The Blog

Losing My Hair, Not My Control

I felt like I was still in a little bubble dealing with my own diagnosis, without it being obvious to the world that I was a cancer patient. I knew as soon as all the hair was gone the bubble would burst and everyone would know - they just had to look at me.

As a cancer patient, particularly as a female, losing your hair has to be one of the most emotionally challenging things to deal with. It doesn't matter how tough you are, nothing can prepare you for the horrible feeling of putting on your shampoo in the shower, and removing a whole handful of hair. It was at this point that everything really hit home for me.

As I watched the hair build up in the plug-hole, I suddenly realised that this was really happening. I was actually going to lose all my hair, the side effects to the chemotherapy were happening, I really did have cancer.

Everything became harder to deal with as the hair began to fall out. I was constantly leaving a small trail of hairs behind me and large piles were developing in the bathroom and on the bed. This was the hardest part, because I was always aware that one day I would have to look at my own bald head in the mirror. But I still constantly hoped that that day would never arrive.

I felt like I was still in a little bubble dealing with my own diagnosis, without it being obvious to the world that I was a cancer patient. I knew as soon as all the hair was gone the bubble would burst and everyone would know - they just had to look at me.

A certain haircut provides a person with a sense of identity; but as my hair was falling out I felt like my own identity was being stripped away. Soon people would not see me anymore, they would just see my cancer.

There is no sugar-coating it - losing your hair is a hard thing to go through, as I always knew it would be. That is why I tried to approach my hair loss in the most positive way possible. I knew that I couldn't fight my hair falling out, so I had to take control of the situation as best as I could.

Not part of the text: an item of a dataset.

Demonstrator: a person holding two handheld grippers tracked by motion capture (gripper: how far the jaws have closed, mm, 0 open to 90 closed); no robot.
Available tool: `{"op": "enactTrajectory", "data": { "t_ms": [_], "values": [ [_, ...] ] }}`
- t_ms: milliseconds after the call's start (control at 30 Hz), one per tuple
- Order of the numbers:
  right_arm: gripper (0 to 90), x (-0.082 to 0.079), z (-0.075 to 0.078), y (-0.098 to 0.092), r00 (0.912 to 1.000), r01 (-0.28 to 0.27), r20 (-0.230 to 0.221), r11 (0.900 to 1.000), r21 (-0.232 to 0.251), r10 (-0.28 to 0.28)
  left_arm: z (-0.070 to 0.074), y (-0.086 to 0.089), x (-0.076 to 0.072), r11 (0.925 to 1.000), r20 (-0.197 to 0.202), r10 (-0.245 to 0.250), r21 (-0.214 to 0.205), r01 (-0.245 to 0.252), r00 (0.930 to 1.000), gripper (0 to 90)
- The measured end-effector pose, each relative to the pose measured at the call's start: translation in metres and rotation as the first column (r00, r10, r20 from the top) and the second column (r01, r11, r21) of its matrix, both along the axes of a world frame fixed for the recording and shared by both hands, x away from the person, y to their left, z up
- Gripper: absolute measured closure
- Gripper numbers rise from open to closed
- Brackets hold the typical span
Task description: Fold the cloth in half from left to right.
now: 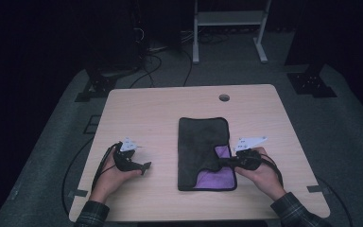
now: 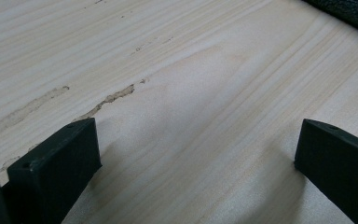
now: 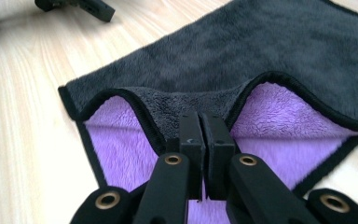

I decided I would do that by making sure that I got most of the hair removed myself. Leukemia now controls most of my life, but here, I would make the decisions.

It began with the haircut. It was only roughly two weeks after my diagnosis, but I was determined to get my hair chopped whilst I still had the chance. When I told the hairdresser in the hospital that I wanted to get a pixie cut, she looked at me like I had gone mad.

She even left me for over an hour so I could think it through. Apparently most people take the 'slow but steady' approach to hair loss and simply get a couple of inches taken off each week, so in comparison it seemed I was taking the extreme option.

In my mind, my hair was going to fall out anyway and I've never been brave enough to try short hair before, so this really was the perfect opportunity.

I was actually really happy with the results and I received a lot of compliments. So much was slipping through my fingers, this sense of empowerment really made a difference. If I could deal with this, I could deal with anything else that this experience had to throw at me.

As my hair continued to fall out, I knew I had to make a difficult choice: I decided to get the rest shaved off. Whilst this was a difficult decision for me, it was a liberating one too. Once again I had taken control of the situation. My hair may have fallen out, but at least it had happened on my watch.

The next, and very important stage of hair loss, is the decision as to which wig you will choose. You are only offered one free wig on the NHS, so I wanted to make sure that I chose the right one. However, this is not something that I did alone.

I asked all my friends, family, and everyone reading my personal blog, if they had a preference. Everyone had their own opinion and I loved the fact that they all got involved. It made, what was quite a difficult time for me, into something a bit more fun.

Chemotherapy can be the most isolating and lonely thing in the world, so it is very important to embrace everyone around you. Just through people voting for a particular wig, I felt like they cared and that they were going through everything with me. Having leukaemia may be terrifying, but with all these people by my side, I knew this experience would be a whole lot better.

Many of my friends have also shown their support by joining the Anthony Nolan stem cell donor register, and that's made me feel like something positive is coming out of this situation, as any one of them could save the life of someone in desperate need of a lifesaving transplant. As I said in my last blog, I need a stranger to save my life through a bone marrow transplant and I asked people to sign up with Anthony Nolan.

The Anthony Nolan charity told me at least 10 people signed up directly from the last blog so thank you so much! It's easy to feel helpless in the face of cancer, but knowing that people are signing up and saving lives because of my story is another way of me regaining control.